◆ **What the task asks**: Each line from the opening of the listing below through the line that contains "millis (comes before" is to be output exactly as written.
------ Dataset section ------
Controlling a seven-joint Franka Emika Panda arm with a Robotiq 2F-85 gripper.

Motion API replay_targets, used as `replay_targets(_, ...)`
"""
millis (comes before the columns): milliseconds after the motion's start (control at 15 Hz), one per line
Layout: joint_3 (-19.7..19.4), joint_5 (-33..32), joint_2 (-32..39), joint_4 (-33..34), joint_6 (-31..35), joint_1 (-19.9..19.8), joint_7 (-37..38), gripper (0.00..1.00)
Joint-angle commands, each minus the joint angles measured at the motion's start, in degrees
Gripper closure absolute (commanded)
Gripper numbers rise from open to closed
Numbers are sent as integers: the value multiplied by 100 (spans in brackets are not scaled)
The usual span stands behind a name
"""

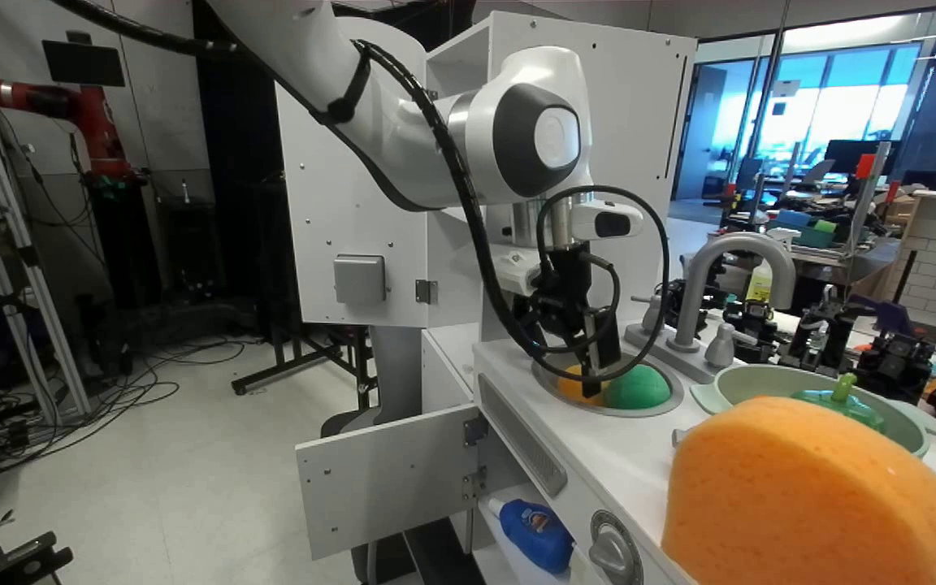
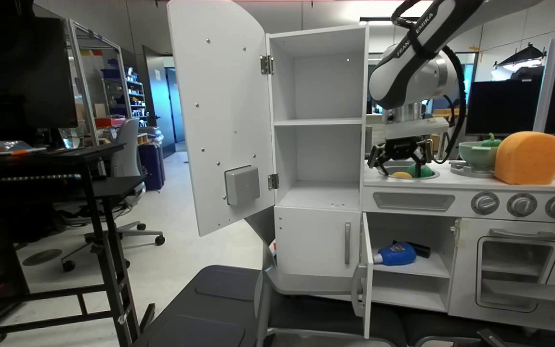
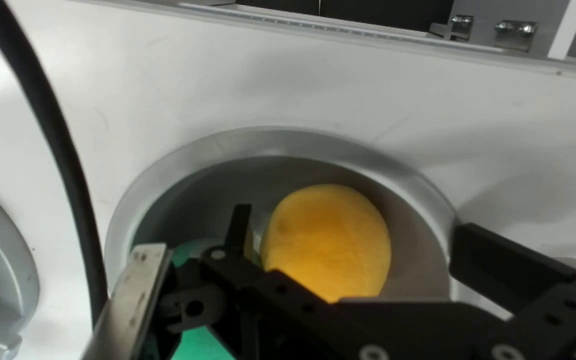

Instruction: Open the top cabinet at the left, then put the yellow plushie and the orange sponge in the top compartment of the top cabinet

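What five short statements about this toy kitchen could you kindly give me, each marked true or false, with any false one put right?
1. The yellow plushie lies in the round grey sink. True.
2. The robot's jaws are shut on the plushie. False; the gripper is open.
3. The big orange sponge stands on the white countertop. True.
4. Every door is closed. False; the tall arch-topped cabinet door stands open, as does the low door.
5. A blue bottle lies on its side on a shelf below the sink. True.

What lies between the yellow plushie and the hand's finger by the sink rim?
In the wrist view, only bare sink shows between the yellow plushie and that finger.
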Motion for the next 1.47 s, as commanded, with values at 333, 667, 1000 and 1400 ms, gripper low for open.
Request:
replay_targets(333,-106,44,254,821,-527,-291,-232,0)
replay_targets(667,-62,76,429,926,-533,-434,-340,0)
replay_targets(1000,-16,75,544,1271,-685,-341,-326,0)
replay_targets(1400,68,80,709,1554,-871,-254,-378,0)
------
◆ **Task output**:
Controlling a seven-joint Franka Emika Panda arm with a Robotiq 2F-85 gripper.

Motion API replay_targets, used as `replay_targets(_, ...)`
"""
millis (comes before the columns): milliseconds after the motion's start (control at 15 Hz), one per line

No further answer is expected.